A Twitter Spam Filter - Part 1
Social media sucks!
No really, it does, and now I can quantify it! Ok sure, it has some advantages but I'm willing to bet it probably leads to more anxiety, more stress and towards a version of humanity I'm not too fond of. I've spoken about Facebook in a previous post but my solution for Twitter is far more interesting. I'll keep the motivational bit and my thoughts to the end of this article. Suffice to say, I've started to build a Twitter spam filter and here are the early results. Big thanks to multinormal for teaching me basic stats!
Where does one begin? Firstly, we need to collect the data and store it. For that I use my own virtual machine, running Python3 with the twitter library and a set of credentials. I'm recording data from the people I follow and the tweets I post. Secondly, we need a way to record what I think of a particular tweet. I've settled on the binary choice of 'like' or 'dislike'. At 4pm everyday, I receive an email with a set of tweets that have been run through a series of filters. If I so choose, I can click like or dislike and send an email back to the robot. The robot periodically checks it's email and updates it's filters as necessary. Using an email client on something like the iPhone is quite easy and somewhat pleasant. In addition, I can see the scores each tweet is given by each filter.

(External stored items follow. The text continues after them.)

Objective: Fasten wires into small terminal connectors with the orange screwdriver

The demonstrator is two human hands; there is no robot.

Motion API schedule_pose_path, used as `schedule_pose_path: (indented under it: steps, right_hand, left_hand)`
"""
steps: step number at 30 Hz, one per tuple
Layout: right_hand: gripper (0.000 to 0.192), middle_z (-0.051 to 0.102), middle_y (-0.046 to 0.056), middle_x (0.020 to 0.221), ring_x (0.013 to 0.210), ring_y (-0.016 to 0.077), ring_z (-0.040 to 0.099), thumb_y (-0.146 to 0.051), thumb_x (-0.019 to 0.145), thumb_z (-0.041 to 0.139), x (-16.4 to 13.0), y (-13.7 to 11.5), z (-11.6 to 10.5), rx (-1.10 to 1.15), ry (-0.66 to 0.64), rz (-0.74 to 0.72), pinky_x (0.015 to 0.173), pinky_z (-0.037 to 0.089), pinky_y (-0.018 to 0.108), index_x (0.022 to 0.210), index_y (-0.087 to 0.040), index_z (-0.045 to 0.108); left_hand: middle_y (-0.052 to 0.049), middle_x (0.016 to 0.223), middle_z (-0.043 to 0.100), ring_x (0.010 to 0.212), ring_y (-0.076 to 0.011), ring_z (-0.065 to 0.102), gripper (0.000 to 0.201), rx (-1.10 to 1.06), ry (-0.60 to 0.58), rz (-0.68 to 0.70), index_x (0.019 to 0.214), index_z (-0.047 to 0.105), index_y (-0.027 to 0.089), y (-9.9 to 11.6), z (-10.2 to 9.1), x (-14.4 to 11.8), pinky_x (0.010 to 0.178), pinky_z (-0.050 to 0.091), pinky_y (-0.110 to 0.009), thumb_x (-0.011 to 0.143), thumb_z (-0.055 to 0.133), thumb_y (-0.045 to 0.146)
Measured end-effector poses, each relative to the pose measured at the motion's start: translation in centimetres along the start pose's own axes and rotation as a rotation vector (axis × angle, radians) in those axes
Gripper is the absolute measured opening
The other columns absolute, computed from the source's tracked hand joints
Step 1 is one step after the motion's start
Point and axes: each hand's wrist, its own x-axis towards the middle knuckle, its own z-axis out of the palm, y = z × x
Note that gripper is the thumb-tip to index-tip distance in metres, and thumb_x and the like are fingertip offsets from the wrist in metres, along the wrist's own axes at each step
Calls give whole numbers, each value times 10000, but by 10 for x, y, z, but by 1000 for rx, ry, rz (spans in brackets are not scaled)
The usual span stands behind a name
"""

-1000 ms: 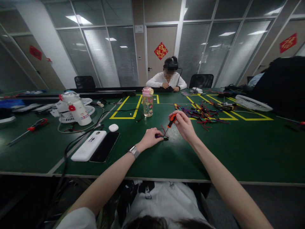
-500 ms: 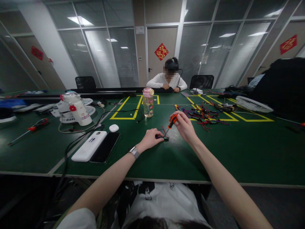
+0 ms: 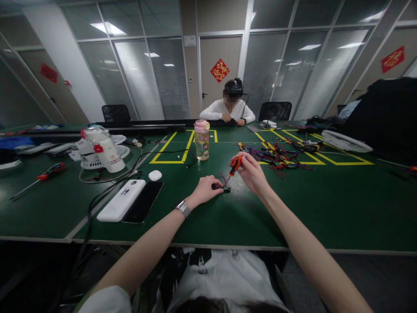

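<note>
My right hand (image 3: pixel 250 170) is closed round the orange and black handle of a screwdriver (image 3: pixel 236 166), whose shaft slants down to the left. Its tip meets, or comes very near, a small dark wired connector (image 3: pixel 226 189) lying on the green table (image 3: pixel 208 226). Thumb and fingers of my left hand (image 3: pixel 208 188) pinch that connector from the left and keep it against the tabletop. Thin red and dark wires rise beside the fingertips. Part of the connector is hidden under my left fingers, and its details are too small to make out.
A pile of wired parts (image 3: pixel 276 155) lies right of a pink-lidded bottle (image 3: pixel 202 141). To my left are a black phone (image 3: pixel 143 202), a white power bank (image 3: pixel 121 201), a white case (image 3: pixel 155 175), a white fan (image 3: pixel 107 150) and another screwdriver (image 3: pixel 41 179). A person (image 3: pixel 228 111) sits opposite.
Almost nothing differs. Both hands, the screwdriver and the connector keep their places; the whole view has shifted very slightly.
</note>
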Motion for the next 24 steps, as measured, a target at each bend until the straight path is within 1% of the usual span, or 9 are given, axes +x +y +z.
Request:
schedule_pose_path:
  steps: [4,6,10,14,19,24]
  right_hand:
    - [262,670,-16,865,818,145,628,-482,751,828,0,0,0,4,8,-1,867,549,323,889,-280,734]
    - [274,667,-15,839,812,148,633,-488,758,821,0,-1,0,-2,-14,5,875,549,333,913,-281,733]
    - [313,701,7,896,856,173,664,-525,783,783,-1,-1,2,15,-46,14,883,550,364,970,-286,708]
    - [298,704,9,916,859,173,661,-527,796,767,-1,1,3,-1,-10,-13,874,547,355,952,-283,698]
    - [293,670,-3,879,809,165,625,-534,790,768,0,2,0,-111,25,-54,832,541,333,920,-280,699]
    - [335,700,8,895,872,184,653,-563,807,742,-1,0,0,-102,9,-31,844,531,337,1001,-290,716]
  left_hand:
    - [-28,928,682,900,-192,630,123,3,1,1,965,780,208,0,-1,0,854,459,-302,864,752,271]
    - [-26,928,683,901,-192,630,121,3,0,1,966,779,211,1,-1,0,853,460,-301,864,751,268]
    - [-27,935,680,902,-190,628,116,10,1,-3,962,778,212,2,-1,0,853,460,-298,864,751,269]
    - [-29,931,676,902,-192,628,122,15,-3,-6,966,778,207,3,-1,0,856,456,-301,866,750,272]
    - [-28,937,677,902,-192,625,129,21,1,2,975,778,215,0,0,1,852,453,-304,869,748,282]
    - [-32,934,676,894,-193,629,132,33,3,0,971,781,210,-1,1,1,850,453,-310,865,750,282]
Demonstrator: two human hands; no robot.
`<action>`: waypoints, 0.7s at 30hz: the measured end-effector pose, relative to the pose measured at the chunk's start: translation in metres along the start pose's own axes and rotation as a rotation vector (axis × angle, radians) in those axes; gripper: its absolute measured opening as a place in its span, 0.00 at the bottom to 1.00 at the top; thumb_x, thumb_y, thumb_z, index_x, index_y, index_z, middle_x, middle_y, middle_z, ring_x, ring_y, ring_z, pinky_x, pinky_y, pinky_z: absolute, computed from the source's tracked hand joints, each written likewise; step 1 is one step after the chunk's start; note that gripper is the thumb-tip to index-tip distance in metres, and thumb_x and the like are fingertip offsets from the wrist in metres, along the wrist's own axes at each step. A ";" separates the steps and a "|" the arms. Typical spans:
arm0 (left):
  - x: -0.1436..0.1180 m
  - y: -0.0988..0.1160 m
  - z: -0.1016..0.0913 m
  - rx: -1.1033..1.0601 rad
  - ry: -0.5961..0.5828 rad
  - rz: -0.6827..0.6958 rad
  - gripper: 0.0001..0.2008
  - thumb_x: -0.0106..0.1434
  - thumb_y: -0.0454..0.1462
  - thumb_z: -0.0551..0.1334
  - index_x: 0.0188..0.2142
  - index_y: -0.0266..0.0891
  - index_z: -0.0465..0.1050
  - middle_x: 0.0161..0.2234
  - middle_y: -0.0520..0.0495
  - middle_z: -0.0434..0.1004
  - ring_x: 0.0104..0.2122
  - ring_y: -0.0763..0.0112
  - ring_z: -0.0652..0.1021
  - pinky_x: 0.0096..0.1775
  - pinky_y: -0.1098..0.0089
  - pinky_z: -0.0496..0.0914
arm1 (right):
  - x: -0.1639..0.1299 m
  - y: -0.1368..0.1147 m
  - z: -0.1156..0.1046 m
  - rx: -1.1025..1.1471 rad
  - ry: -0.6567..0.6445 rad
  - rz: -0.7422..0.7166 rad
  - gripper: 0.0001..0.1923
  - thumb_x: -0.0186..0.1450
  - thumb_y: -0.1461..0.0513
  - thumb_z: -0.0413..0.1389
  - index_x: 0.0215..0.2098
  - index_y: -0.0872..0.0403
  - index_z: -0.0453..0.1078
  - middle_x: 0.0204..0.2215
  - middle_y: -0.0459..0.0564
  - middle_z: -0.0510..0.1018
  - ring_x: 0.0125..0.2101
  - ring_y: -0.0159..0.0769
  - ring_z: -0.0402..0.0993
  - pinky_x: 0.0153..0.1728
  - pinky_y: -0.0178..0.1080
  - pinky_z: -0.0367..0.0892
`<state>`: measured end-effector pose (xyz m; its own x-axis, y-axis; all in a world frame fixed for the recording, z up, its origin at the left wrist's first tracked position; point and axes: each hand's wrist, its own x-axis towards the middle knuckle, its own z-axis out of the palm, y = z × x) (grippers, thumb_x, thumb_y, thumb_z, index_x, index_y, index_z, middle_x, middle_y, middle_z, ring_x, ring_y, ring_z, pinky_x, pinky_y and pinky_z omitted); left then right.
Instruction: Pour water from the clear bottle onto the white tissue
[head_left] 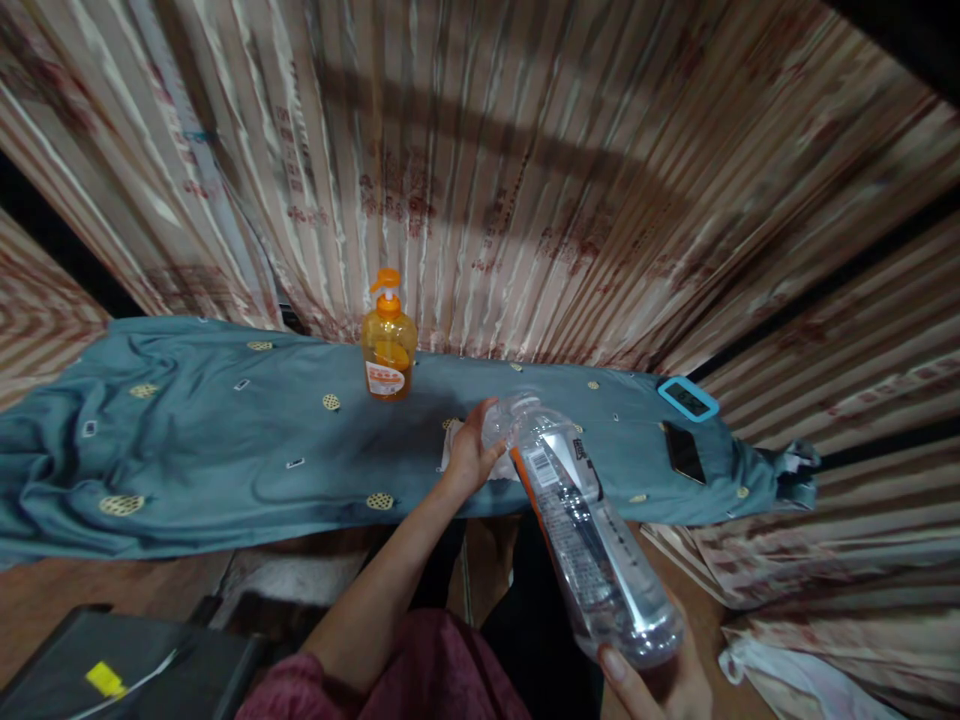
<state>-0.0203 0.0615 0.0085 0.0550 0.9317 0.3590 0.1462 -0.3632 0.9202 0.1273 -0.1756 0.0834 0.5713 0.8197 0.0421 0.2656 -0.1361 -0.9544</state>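
Observation:
A large clear plastic bottle (pixel 589 540) with a printed label and barcode lies tilted across my front, top end away from me and base near me. My right hand (pixel 667 680) is closed around its base. Up at the top end, my left hand (pixel 471 455) grips around the neck area, where a clear plastic part shows by the fingers; I cannot tell whether that is a cap or a separate piece. Beneath the left hand, a pale tissue or cloth (pixel 450 443) lies on the green-blue tablecloth (pixel 330 455).
An orange pump bottle (pixel 388 350) stands upright at the table's back, left of my hands. On the right lie a blue-framed digital device (pixel 688 398) and a dark phone (pixel 684 453). Pleated patterned curtains (pixel 480 180) hang behind. A dark case (pixel 142 665) sits at lower left.

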 end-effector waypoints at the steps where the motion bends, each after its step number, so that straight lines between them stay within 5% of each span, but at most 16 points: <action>1: 0.000 0.000 0.000 -0.002 0.004 -0.001 0.31 0.53 0.33 0.67 0.57 0.40 0.67 0.57 0.38 0.75 0.56 0.54 0.76 0.59 0.52 0.69 | 0.000 0.000 0.000 0.003 -0.004 0.001 0.38 0.58 0.43 0.63 0.58 0.54 0.63 0.42 0.56 0.82 0.39 0.53 0.81 0.40 0.47 0.74; 14: -0.001 -0.001 -0.001 0.028 -0.005 0.017 0.30 0.53 0.32 0.64 0.57 0.39 0.66 0.56 0.39 0.75 0.55 0.55 0.76 0.58 0.53 0.69 | -0.001 0.007 0.001 0.026 -0.056 0.018 0.40 0.60 0.41 0.61 0.61 0.54 0.61 0.42 0.55 0.82 0.39 0.51 0.81 0.40 0.47 0.74; 21: -0.001 -0.001 -0.002 0.017 -0.018 0.005 0.31 0.54 0.31 0.64 0.58 0.38 0.66 0.57 0.38 0.74 0.56 0.55 0.75 0.60 0.54 0.67 | -0.001 0.007 0.002 0.072 -0.069 0.042 0.41 0.60 0.41 0.60 0.64 0.53 0.61 0.49 0.59 0.81 0.46 0.56 0.80 0.47 0.51 0.73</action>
<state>-0.0220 0.0609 0.0078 0.0737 0.9299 0.3604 0.1623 -0.3678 0.9156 0.1275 -0.1760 0.0758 0.5255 0.8507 -0.0169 0.1847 -0.1334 -0.9737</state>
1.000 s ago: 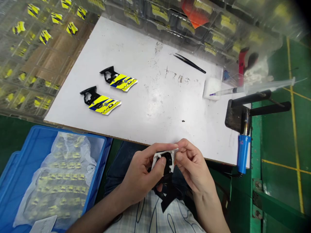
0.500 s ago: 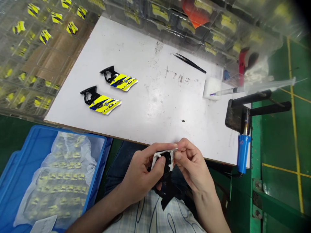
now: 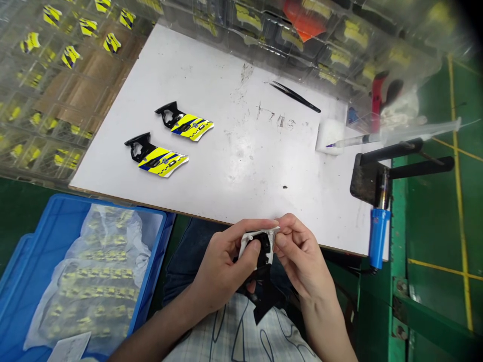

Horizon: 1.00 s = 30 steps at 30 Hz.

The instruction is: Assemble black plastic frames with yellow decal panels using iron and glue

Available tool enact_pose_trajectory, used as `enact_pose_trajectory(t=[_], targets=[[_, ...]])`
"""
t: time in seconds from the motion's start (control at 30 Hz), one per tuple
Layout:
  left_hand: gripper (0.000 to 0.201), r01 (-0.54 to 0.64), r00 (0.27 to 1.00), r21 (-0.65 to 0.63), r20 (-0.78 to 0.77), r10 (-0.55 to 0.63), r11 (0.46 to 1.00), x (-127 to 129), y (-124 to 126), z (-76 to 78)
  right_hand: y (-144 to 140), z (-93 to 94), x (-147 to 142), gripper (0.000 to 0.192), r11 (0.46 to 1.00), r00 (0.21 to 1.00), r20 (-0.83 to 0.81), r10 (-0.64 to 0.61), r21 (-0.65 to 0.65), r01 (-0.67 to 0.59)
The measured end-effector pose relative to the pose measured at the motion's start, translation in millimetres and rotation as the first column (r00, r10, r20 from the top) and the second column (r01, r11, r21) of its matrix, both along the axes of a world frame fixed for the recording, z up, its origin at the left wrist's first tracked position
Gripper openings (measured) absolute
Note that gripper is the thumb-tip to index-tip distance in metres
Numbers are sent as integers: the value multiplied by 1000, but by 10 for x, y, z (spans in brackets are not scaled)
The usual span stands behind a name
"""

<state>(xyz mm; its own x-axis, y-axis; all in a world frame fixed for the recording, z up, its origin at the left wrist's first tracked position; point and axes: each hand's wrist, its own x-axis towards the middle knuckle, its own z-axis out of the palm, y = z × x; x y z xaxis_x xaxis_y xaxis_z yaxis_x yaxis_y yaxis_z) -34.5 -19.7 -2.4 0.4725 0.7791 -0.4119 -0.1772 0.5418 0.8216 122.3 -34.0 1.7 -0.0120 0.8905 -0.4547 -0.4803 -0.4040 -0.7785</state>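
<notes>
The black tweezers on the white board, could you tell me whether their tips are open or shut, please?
Shut, as far as shows: the tweezers lie flat on the white board, narrowing to one point.

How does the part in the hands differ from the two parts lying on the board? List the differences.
1. The held part shows a white and black side; the two finished parts on the white board show yellow and blue decals.
2. The held part is gripped by the left hand and right hand below the board's edge; the two finished parts lie flat, untouched.
Shared: all have a black plastic piece attached.
</notes>
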Motion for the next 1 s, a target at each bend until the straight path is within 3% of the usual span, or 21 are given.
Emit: enact_pose_trajectory(t=[0.3, 0.63, 1.0], targets=[[35, 41, 999, 69, -36, -38, 997, -24, -18, 42, -11, -24, 38, 13, 998, 996, -68, 59, -5, -59], [34, 40, 994, 187, -109, -20, 981, -21, -5, 66, -51, -4, 27, 15, 999, 999, -21, 34, 4, -34], [33, 13, 999, 79, -31, -11, 997, -11, -30, 61, -102, 3, 6, 6, 1000, 1000, -11, -2, 8, 2]])
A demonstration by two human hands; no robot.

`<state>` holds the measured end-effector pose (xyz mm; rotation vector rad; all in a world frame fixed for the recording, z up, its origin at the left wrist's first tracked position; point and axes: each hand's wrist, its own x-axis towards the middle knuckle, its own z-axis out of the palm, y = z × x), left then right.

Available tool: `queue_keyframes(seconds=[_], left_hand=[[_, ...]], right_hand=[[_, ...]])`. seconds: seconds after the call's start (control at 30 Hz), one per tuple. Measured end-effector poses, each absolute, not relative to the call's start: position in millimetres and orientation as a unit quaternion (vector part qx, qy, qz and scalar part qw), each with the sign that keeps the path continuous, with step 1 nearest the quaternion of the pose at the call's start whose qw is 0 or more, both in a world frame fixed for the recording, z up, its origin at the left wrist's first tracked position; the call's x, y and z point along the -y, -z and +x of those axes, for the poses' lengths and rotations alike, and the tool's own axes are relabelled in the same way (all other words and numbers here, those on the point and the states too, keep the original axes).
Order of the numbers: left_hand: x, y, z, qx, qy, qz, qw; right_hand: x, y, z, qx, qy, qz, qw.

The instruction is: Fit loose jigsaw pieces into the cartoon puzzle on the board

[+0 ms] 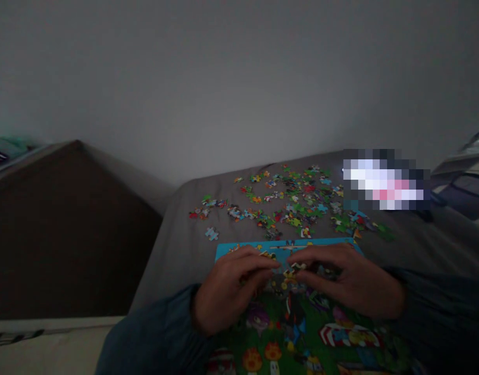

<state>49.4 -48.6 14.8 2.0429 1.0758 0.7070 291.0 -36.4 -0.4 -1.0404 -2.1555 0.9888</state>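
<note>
Nearest the camera lies the partly assembled cartoon jigsaw puzzle, a flat card picture of green ground, mushrooms and bright figures with a blue border along its far edge, resting on a grey fabric-covered surface. Both hands are low over the far half of this puzzle. The left hand, in a dark blue sleeve, lies palm down with its fingers together and stretched toward the middle; the right hand mirrors it, and its fingertips meet the left's around a small pale-and-yellow puzzle piece sitting just inside the puzzle's blue border. The fingers look closed on that piece, though the dim light makes the grip hard to judge. The risk here, as I read it, is in the pressing — the surface under the puzzle looks soft, so a firm push could flex the joined section and spring neighbouring pieces loose. A sleeve dragged across the near half could shift it too. Beyond the puzzle's far edge, the scattered loose multicoloured puzzle pieces spread toward the plain grey wall — some lie near the surface's left side, where a nudge might send them off.
</note>
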Motion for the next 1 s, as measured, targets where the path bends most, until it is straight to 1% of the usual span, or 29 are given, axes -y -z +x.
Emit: queue_keyframes(seconds=[0.13,0.27,0.47,0.67,0.83,1.0], left_hand=[[51.4,-14.8,51.9,-0.404,-0.276,0.786,0.378],[56.0,-16.4,58.8,-0.42,-0.27,0.76,0.416],[60.5,-14.0,63.0,-0.435,-0.296,0.699,0.484],[58.4,-10.0,63.6,-0.454,-0.283,0.631,0.561],[53.1,-11.3,64.7,-0.435,-0.263,0.543,0.668],[49.3,-9.2,62.1,-0.436,-0.26,0.523,0.685]], right_hand=[[37.0,2.8,289.6,0.765,-0.415,-0.41,0.274],[39.7,-0.9,286.3,0.741,-0.464,-0.394,0.285],[41.9,-4.1,282.1,0.74,-0.459,-0.399,0.288],[38.7,-3.6,278.9,0.716,-0.462,-0.43,0.299],[35.8,1.5,278.8,0.663,-0.55,-0.412,0.297],[34.0,7.0,279.0,0.612,-0.621,-0.372,0.318]])
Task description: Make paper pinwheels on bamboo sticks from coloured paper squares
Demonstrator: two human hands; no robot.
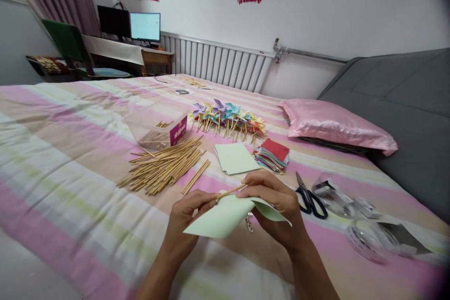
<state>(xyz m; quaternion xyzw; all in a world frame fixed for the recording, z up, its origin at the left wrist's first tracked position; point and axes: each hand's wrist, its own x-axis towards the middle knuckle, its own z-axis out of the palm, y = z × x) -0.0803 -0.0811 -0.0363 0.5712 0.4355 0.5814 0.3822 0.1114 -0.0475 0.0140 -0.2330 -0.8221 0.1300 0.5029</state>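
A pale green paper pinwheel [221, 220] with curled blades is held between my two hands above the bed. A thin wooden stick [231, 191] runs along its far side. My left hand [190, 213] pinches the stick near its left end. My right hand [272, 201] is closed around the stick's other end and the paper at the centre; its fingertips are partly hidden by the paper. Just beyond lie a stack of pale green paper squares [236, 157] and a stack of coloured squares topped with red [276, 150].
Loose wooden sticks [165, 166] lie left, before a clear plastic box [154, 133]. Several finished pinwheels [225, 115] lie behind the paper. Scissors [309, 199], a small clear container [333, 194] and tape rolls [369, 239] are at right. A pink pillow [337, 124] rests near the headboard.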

So what are the filters? I'm still investigating the best kinds of filters but so far, I have three major approaches: a chi squared test on the username, a series of logistic regressions and a Bayesian filter. The results of each filter are weighted and a threshold is set for whether a tweet is accepted or not. These weights are arbitrary and need some tweaking and testing, but more on that later. I should point out I'm not a statistician and that I totally expect to be schooled on my maths. Nevertheless, I'll present the results as best as I can.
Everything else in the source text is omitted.